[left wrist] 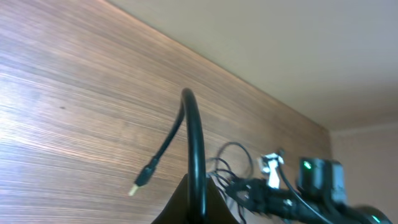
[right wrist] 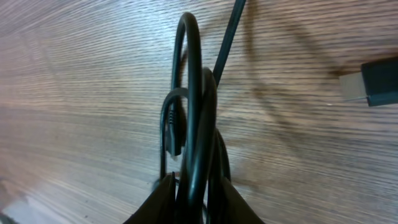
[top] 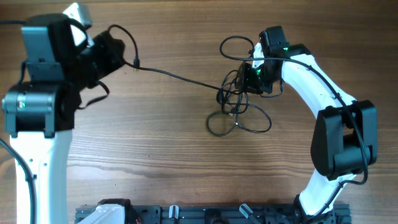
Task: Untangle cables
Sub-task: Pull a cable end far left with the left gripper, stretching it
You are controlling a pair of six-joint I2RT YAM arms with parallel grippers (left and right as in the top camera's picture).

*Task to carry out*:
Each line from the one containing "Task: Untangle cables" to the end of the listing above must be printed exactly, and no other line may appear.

*Exercise output*:
Task: Untangle cables
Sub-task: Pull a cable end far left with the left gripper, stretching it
You are controlling a pair of six-joint I2RT YAM arms with parallel grippers (left and right as in the top camera's picture).

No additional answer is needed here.